**Your goal:** An exact copy of all the records is the expected answer.

**Records shown:**
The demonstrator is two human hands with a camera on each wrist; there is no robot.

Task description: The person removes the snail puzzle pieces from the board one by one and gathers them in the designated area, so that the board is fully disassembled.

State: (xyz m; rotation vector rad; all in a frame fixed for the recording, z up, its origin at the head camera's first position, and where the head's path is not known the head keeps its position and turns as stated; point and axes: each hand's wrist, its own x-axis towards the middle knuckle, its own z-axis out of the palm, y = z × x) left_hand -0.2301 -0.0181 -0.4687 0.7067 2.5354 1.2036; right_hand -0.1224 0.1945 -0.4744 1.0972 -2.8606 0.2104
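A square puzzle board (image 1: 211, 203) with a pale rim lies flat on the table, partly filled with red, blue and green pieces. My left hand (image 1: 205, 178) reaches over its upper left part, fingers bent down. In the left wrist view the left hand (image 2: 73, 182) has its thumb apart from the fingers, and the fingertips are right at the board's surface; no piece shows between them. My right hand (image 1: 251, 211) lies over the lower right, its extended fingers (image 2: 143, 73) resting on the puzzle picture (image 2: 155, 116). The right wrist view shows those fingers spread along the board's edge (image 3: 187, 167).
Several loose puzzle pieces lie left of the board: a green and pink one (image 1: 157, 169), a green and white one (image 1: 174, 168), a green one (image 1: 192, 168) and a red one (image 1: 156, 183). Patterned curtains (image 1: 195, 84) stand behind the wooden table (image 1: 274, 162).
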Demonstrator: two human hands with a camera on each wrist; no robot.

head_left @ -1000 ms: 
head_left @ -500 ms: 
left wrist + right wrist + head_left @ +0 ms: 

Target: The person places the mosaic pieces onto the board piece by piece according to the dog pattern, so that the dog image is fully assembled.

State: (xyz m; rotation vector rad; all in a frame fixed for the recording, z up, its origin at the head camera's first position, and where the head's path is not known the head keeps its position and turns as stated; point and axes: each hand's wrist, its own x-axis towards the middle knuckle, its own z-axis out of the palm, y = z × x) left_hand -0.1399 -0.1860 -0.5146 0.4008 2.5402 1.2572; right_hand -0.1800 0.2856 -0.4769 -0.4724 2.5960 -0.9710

**Response area:**
The demonstrator is two human hands with a camera on each wrist; there is no robot.

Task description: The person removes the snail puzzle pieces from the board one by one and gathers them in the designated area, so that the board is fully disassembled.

State: (xyz m; rotation vector rad; all in a frame fixed for the recording, z up, its origin at the head camera's first position, and where the head's path is not known the head keeps its position and turns as stated; point and axes: each hand's wrist, its own x-axis towards the middle knuckle, its own z-axis out of the palm, y = z × x) left_hand -0.2301 -0.0181 -0.4687 0.7067 2.5354 1.2036; right_hand -0.1224 0.1945 -0.4744 1.0972 -2.8606 0.2104
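A square puzzle board (image 1: 211, 203) with a pale rim lies flat on the table, partly filled with red, blue and green pieces. My left hand (image 1: 205, 178) reaches over its upper left part, fingers bent down. In the left wrist view the left hand (image 2: 73, 182) has its thumb apart from the fingers, and the fingertips are right at the board's surface; no piece shows between them. My right hand (image 1: 251, 211) lies over the lower right, its extended fingers (image 2: 143, 73) resting on the puzzle picture (image 2: 155, 116). The right wrist view shows those fingers spread along the board's edge (image 3: 187, 167).
Several loose puzzle pieces lie left of the board: a green and pink one (image 1: 157, 169), a green and white one (image 1: 174, 168), a green one (image 1: 192, 168) and a red one (image 1: 156, 183). Patterned curtains (image 1: 195, 84) stand behind the wooden table (image 1: 274, 162).
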Demonstrator: two human hands with a camera on each wrist; no robot.

head_left @ -1000 ms: 
head_left @ -500 ms: 
left wrist + right wrist + head_left @ +0 ms: 

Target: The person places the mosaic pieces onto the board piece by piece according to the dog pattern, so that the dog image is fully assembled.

State: (xyz m; rotation vector rad; all in a frame fixed for the recording, z up, its origin at the head camera's first position, and where the head's path is not known the head keeps its position and turns as stated; point and axes: each hand's wrist, its own x-axis towards the middle knuckle, its own z-axis out of the palm, y = z × x) left_hand -0.1399 -0.1860 -0.5146 0.4008 2.5402 1.2572; right_hand -0.1800 0.2856 -0.4769 -0.4724 2.5960 -0.9710

Response complete; there is no more output.